Last September CERN’s physicists announced they had observed neutrinos exceeding the speed of light by about 60 billionths of a second. Theoretically since 1905, light speed, 186,282 miles per second, has been the limit. Enthusiasts claimed this was proving Einstein wrong, but I’m not so sure. I think they forgot something that sci-fi addicts will never forget, once we returned to the planet of the apes only to discover a great deal more time has elapsed on Earth than it did for us while we were gallivanting around in space in our warp-speed vehicle.
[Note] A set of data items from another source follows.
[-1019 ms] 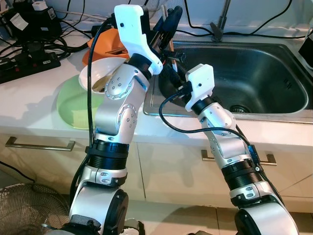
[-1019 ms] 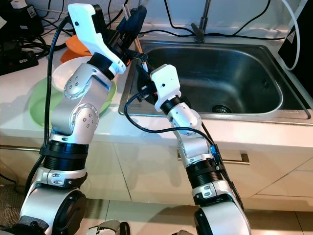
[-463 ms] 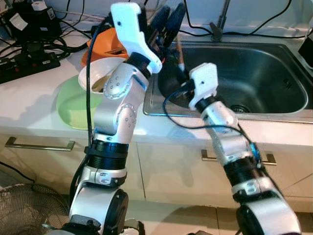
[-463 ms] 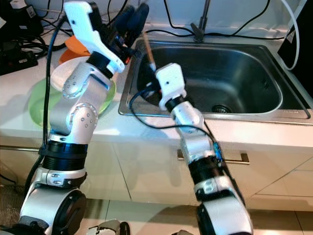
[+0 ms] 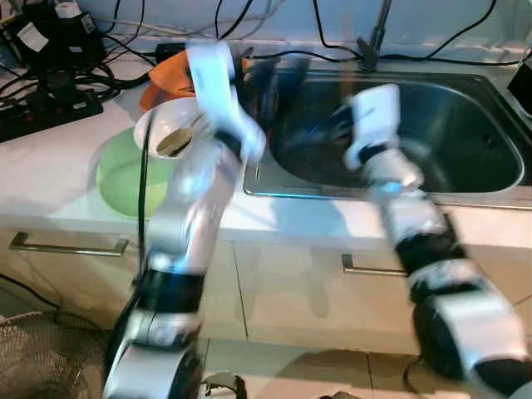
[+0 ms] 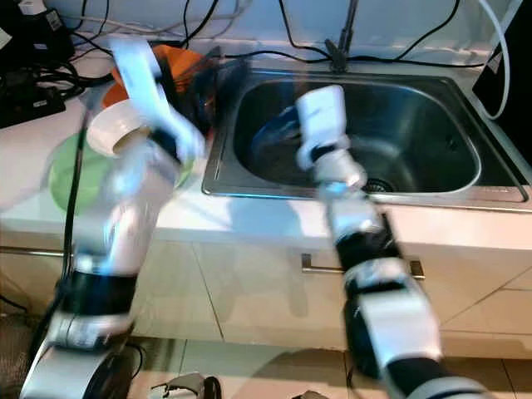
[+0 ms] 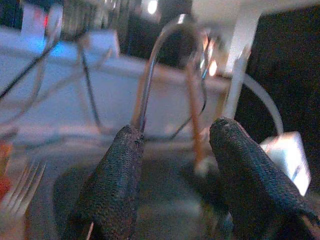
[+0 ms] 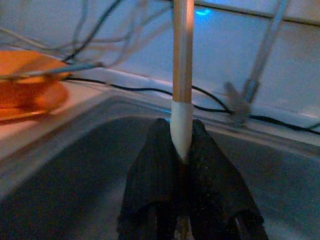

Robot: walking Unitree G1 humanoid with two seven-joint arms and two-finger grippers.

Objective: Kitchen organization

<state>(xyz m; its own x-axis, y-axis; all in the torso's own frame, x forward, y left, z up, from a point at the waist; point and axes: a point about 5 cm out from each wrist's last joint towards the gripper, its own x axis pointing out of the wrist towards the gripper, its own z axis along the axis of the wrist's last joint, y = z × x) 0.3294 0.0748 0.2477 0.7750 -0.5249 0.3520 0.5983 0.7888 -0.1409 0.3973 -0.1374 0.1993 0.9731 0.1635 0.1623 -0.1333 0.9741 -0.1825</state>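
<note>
The right gripper (image 8: 182,150) is clenching a wooden stick (image 8: 182,60), pale at its held end, upright between its fingers (image 8: 150,175) over the sink (image 5: 465,116); the left gripper (image 7: 175,165) is standing open with nothing between its pads, near the sink's left rim.

The stick is being pinched only at its tip, so a quick swing is likely to twist it loose and drop it into the basin; it could also be knocking the tap (image 8: 245,100) or snagging the cables (image 5: 274,17) along the back wall; the left arm is crossing close to the white bowl (image 5: 170,129) and green plate (image 5: 125,179), and could be shoving them off the counter (image 5: 50,166).

Both arms are smearing into blur in the head views, so their exact poses are hard to read; the stick's far end is cut off; the orange dish (image 8: 27,90) is partly hidden; what lies in the white bowl is unclear.
</note>
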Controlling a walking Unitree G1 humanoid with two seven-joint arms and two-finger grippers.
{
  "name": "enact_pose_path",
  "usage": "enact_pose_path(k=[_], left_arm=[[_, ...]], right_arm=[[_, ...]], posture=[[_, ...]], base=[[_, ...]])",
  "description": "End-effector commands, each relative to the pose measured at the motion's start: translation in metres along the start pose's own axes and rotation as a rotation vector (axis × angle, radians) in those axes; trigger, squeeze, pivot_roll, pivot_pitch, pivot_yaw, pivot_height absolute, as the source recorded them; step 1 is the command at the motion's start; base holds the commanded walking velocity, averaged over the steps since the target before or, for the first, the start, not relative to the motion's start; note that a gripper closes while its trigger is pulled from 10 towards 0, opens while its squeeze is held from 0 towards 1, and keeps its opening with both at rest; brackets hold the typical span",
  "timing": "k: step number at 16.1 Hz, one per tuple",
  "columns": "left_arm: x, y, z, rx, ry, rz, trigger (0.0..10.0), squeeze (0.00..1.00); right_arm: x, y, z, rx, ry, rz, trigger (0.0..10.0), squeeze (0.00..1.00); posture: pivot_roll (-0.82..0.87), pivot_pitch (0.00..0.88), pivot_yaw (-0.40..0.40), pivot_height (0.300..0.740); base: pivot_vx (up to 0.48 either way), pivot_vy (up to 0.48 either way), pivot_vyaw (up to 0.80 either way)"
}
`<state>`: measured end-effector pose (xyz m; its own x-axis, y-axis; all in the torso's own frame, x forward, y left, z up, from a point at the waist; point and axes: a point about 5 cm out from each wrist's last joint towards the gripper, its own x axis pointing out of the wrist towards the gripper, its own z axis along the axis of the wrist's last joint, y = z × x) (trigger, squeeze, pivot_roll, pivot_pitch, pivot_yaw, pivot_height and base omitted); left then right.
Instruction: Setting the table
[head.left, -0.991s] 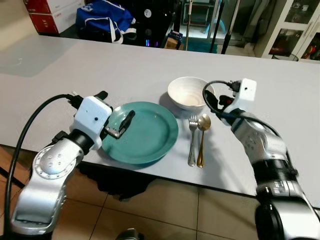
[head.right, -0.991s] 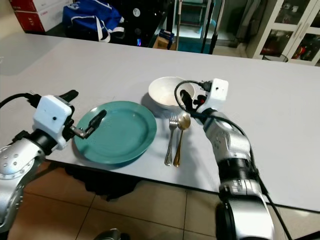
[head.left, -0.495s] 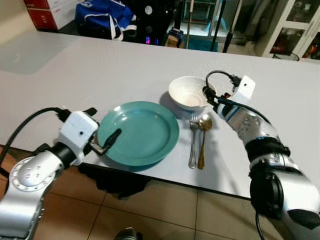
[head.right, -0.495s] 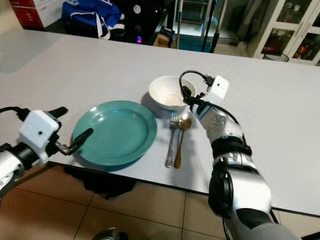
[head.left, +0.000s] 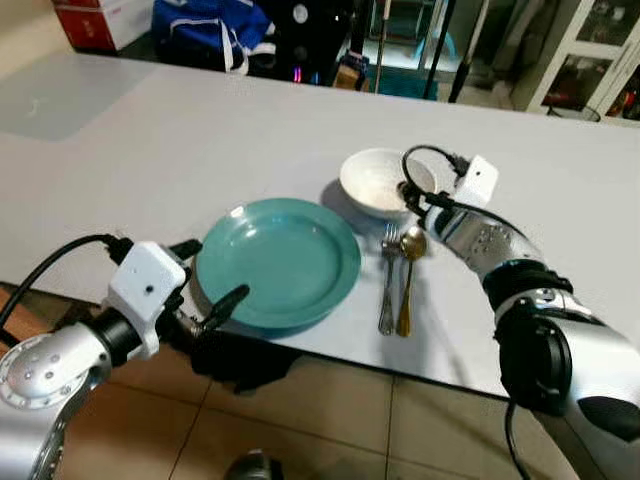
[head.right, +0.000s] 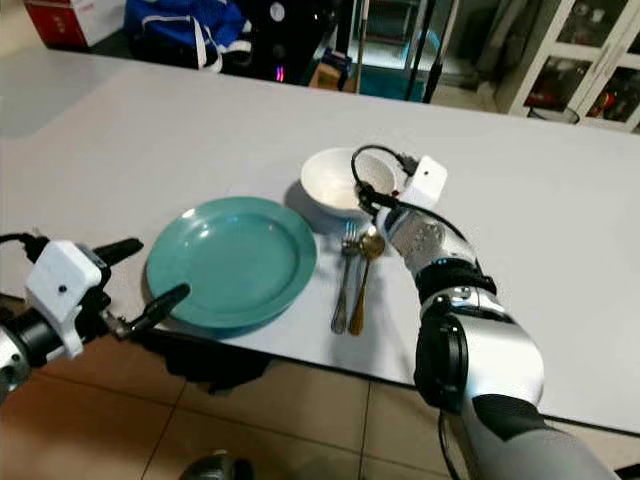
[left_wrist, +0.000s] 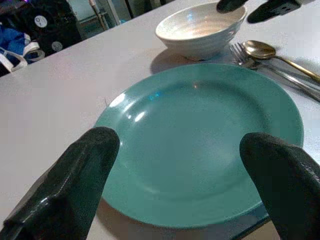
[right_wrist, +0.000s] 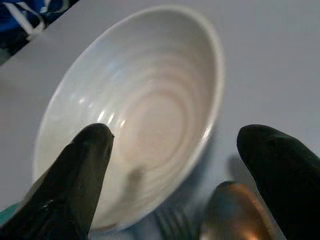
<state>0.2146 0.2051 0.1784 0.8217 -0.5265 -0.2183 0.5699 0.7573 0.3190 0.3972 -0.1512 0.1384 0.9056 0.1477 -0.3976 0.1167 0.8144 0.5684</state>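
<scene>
A teal plate (head.left: 278, 262) lies near the front edge of the grey table (head.left: 150, 140). Behind it to the right stands a white bowl (head.left: 378, 183). A silver fork (head.left: 387, 280) and a gold spoon (head.left: 408, 275) lie side by side to the right of the plate. My left gripper (head.left: 205, 280) is open and holds nothing, just off the table edge at the plate's near-left rim; the left wrist view looks across the plate (left_wrist: 200, 130). My right gripper (head.left: 408, 195) is open at the bowl (right_wrist: 150, 100), one finger over the inside and one outside its right rim.
A blue bag (head.left: 215, 25) and a red box (head.left: 95, 20) sit beyond the table's far edge, with dark equipment and stand legs (head.left: 450, 50) beside them. Glass cabinets (head.left: 590, 60) stand at the back right. Tiled floor (head.left: 350, 430) lies under the near edge.
My left gripper has drawn back off the plate toward the near table edge. My right gripper has moved left and forward up to the bowl's rim.
</scene>
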Motion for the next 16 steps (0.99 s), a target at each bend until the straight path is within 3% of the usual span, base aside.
enact_pose_path(k=[1,10,16], left_arm=[[-0.003,0.002,0.004,0.014,-0.004,0.000,10.0,0.00],[-0.005,-0.001,0.004,-0.023,0.004,-0.040,10.0,0.00],[-0.005,-0.003,0.004,-0.028,0.008,-0.055,10.0,0.00]], right_arm=[[0.000,0.009,0.007,0.022,-0.005,0.031,0.0,0.00],[0.004,0.014,-0.011,0.070,0.043,0.021,0.0,0.00],[0.004,0.013,-0.011,0.090,0.036,0.010,0.0,0.00]], posture=[[0.14,0.053,-0.030,0.740],[0.15,0.055,-0.027,0.740],[0.15,0.055,-0.025,0.740]], base=[[0.000,0.000,0.00],[0.000,0.000,0.00],[0.000,0.000,0.00]])
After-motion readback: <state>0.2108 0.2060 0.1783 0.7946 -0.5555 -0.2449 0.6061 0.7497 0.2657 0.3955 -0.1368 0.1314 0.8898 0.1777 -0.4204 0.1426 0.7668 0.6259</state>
In November CERN reported on a repeat of the test with essentially the same result. Questions remain. Might time dilation explain the difference? The receiving site is several hundred miles south of the originating site, at a latitude closer to the Earth’s larger wasteline. As the planet turns on its axis the destination site is traveling at slightly higher speed than is the more northerly origin site, thus creating a minor distortion in measuring the neutrino’s travel time.

My sci-fi question is a little different. At light speed, the hypothetical internal clock of each neutrino runs slower, so, in effect the neutrino is traveling faster than light speed as measured by clocks at either end. Wouldn’t the only way to measure the actual speed of neutrinos moving at or near light speed be to invent a clock that could travel with the neutrino? Probably this is out of reach of currently available technologies. How can Einstein’s limit on light speed be invalidated before someone’s calculation can show the 60 billionths of a second of excess speed is more than the tiny difference in what those stationary and moving clocks would have recorded?

Still, I kind of like the idea that the light speed barrier may have been penetrated, because this opens a door for study of spooky things I’ve experienced, like psycho-kinesis, extra sensory perception, entrained thoughts and images between people separated by great distances, karma and such. Some such things are hinted at in the private writings of quantum physicists as well as the public works of artists.
After all, science is the art of discovering really new things, not just the collection of data on what is already known, isn’t it?